Secondly, a quick perspective on Bankrate’s ‘star’ ratings:
5-star - Superior
4-star - Sound
3-star - Performing
2-star - Below peer group
1-star - Lowest rated
http://www.bankrate.com/rates/safe-sound/ratings-structure.a...
Finally, some ‘Fool’ notes on bank ‘efficiency ratios’, shown in the table:
The efficiency ratio is the traditional measure for bank productivity. At its simplest, it is the cost required to generate each dollar of revenue. Its simplicity is an advantage, but the ratio always needs a business context, and consideration of the complicating factors is discussed below….[see linked narrative]… ..Once calculated, the next thought is how to interpret the efficiency ratio. A bank's non-interest expense level reflects its efficiency in converting inputs into revenue. A cost to revenue ratio of 50%, or below, is admired. A less efficient bank will have a higher efficiency ratio, say, 70% and above. So, all other things being equal, a low efficiency ratio is good.
http://www.fool.com/investing/dividends-income/2006/12/14/ba...
*******************************************************************
So here’s what I’d do –
I’d ask the bank manager for the basis of their pricing. Have they had an appraisal recently? (Anytime?) Or are they just guessing, or offering some portion of book value or something? If they have done an appraisal, ask to see it. If they are comparing themselves to publicly traded banks, which ones? (Similarly 4-star?)

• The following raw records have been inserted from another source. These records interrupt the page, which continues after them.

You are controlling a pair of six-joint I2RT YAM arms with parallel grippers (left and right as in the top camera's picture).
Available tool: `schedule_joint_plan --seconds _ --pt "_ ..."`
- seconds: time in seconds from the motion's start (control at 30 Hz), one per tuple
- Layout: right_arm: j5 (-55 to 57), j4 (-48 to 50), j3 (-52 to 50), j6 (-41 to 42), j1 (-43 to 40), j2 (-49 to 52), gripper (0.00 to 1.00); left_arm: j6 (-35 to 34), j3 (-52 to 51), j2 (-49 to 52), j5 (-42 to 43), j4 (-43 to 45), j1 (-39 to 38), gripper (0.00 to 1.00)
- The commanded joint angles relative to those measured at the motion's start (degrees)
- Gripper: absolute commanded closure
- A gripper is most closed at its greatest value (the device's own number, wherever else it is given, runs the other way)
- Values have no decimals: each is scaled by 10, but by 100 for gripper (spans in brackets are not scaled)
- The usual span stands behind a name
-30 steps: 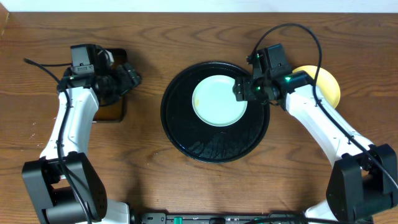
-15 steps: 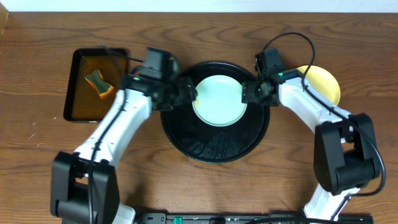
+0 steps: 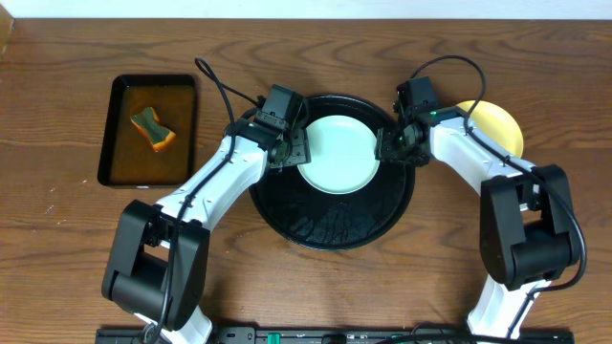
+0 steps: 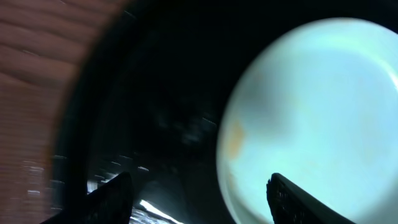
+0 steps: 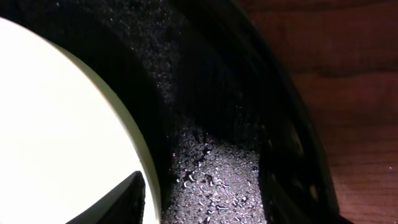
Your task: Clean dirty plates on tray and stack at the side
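Observation:
One pale mint plate [image 3: 338,153] lies on the round black tray [image 3: 330,225], towards its back. My left gripper [image 3: 292,151] is open at the plate's left rim. In the left wrist view the gripper [image 4: 199,200] has one finger over the tray [image 4: 155,93] and the other over the plate [image 4: 317,99], which carries a small orange smear [image 4: 235,140]. My right gripper [image 3: 385,145] is open at the plate's right rim, one finger [image 5: 118,202] over the plate [image 5: 56,124]. The yellow plate [image 3: 502,129] lies on the tabletop to the right, partly behind my right arm. No second mint plate shows.
A rectangular black pan [image 3: 115,162] with brownish liquid stands at the left, a sponge [image 3: 153,129] lying in it. The tray floor is wet with droplets [image 5: 217,180]. Brown wood tabletop [image 3: 478,48] surrounds the tray.
My left arm has swung from the pan to the plate's left rim, leaving the sponge in the pan. My right gripper has stayed at the plate's right rim.

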Motion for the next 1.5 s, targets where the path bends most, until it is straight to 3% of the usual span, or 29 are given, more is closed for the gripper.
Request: schedule_joint_plan --seconds 0.0,0.33,0.4,0.67,0.7,0.77,0.83,0.9,1.2,1.47 --pt "-6 0 3 -1 14 18 43 7 0 -6 -95 -1 22 30" --pt "-8 25 3 -1 51 39 45 2 5 -10 -90 39 185 28" --pt "-6 32 3 -1 60 40 47 2 5 -4 -90 63 205 24" --pt "4 44 3 -1 76 40 50 2 5 2 -91 122 231 23" --pt "4 44 3 -1 76 40 55 3 5 3 -91 123 231 23" --pt "3 42 3 -1 76 40 75 3 5 7 -91 128 235 23" --pt "3 36 3 -1 78 40 86 3 4 14 -91 133 242 24" --pt "3 29 3 -1 81 40 92 2 4 27 -91 137 255 24" --pt "4 27 3 -1 88 40 93 12 4 68 -85 146 320 24" --pt "4 28 3 -1 88 40 93 18 4 80 -84 208 351 24"
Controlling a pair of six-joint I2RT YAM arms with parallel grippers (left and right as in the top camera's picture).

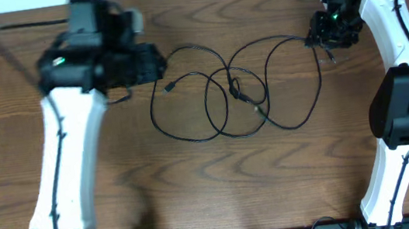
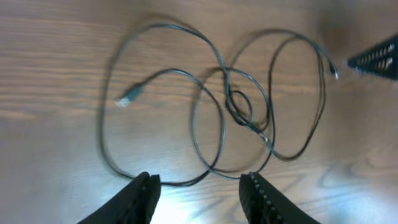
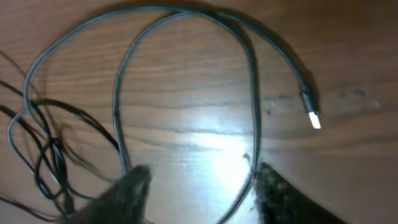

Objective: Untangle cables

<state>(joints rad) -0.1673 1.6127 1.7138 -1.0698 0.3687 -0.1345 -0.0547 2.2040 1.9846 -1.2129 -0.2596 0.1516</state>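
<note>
The black cables (image 1: 232,87) lay in tangled loops in the middle of the frame on the table (image 1: 199,201). The left gripper (image 2: 199,183) and right gripper (image 3: 199,177) had their fingers apart.

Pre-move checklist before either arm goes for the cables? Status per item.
1. Left gripper open and empty: ok.
2. Right gripper open: ok. One strand runs between its fingers, unpinched.
3. Main crossing of the cables in overhead view, between the arms: ok.
4. Free ends located: ok. Left plug lies inside a loop; right plug lies ahead of the right fingers.
5. True knot or loose overlap at the crossing: cannot tell.
</note>
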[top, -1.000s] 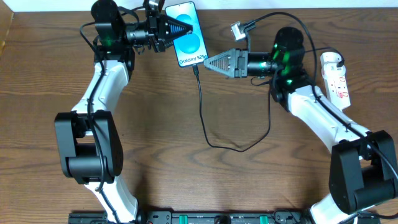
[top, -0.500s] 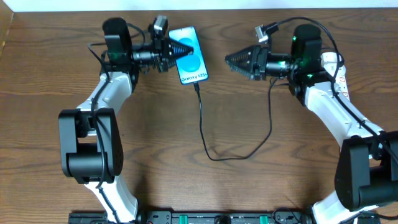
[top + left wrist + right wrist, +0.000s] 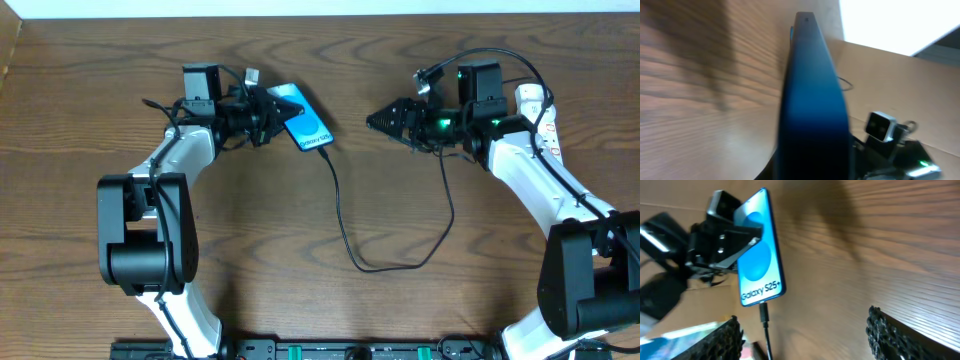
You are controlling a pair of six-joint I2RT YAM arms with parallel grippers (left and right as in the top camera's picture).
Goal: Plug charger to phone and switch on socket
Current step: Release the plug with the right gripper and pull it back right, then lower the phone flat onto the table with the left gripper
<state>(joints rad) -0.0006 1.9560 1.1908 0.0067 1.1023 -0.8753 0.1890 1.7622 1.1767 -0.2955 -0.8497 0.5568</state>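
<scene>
On the table (image 3: 250,260), far L side first: your L hand (image 3: 262,113) is clamped on the upper-L end of the phone (image 3: 305,122). The R wrist view shows one finger lying across the blue screen. The phone sits toward the back of the table, L of centre, turned diagonally, w/ its "Galaxy S25+" end pointing down-R, away from the hand. From the L wrist cam you see it edge-on and blurred, so it looks tipped up to some degree. Can't tell whether its lower edge touches the wood.

Next, the charger (image 3: 345,215): its small plug tip (image 3: 763,311) is seated in the port at the Galaxy end of the phone. From there the thin black cable drops toward the front edge and curls in a loose loop at mid-table. It then climbs back up to your R arm, and its far end is hidden there.

R of the phone, well apart from it, your R hand (image 3: 375,121) hovers w/ tips aimed at the phone. Its fingers (image 3: 885,330) are spread wide and empty.

Far R, the socket (image 3: 546,125) lies near the back-R edge, partly covered by the R arm. Switch position: too small to read.
</scene>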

Here’s a question for them: is their price their estimate of ‘fair value’ of the shares, or ‘fair market value’. There can be a big difference. ‘Fair value’ is your proportionate share of the market value of the company. ‘Fair market value’, on the other hand, is the value of your (minority interest) shares, which typically would be valued at substantially less (discounted because minority holdings in private companies can get pushed around, and so in practical terms are worth less per share to a hypothetical buyer than the controlling shareholder’s shares). I’m digressing now, but in shareholder-rights litigation – say for example they solicited your shares at a low price knowing they had a buy-out offer at a higher price, and you sold, found out, then sued – most courts would be looking to get you the full-proportionate-value ‘fair value’. (Similarly for minority-holding spouses in divorces, usually). Anyway, if they do have some appraised basis for the shares, this would be an important point for you to know as it relates to the appraisal.
I’d ask the questions. On the one hand, it will help you make an informed decision, and on the other, they may think through what they are telling you.
Unfortunately, they may give some line about being fair to others who have cash out – that this is the price, etc. I wouldn't be put off by this. I’d at least try to get their rationale for their number. And remember – while they are private, and perhaps close-to-the-vest, they are also (obviously) non-public. If they are not providing information, it’s not because there are SEC disclosure barriers or anything (no ‘insider’ issues).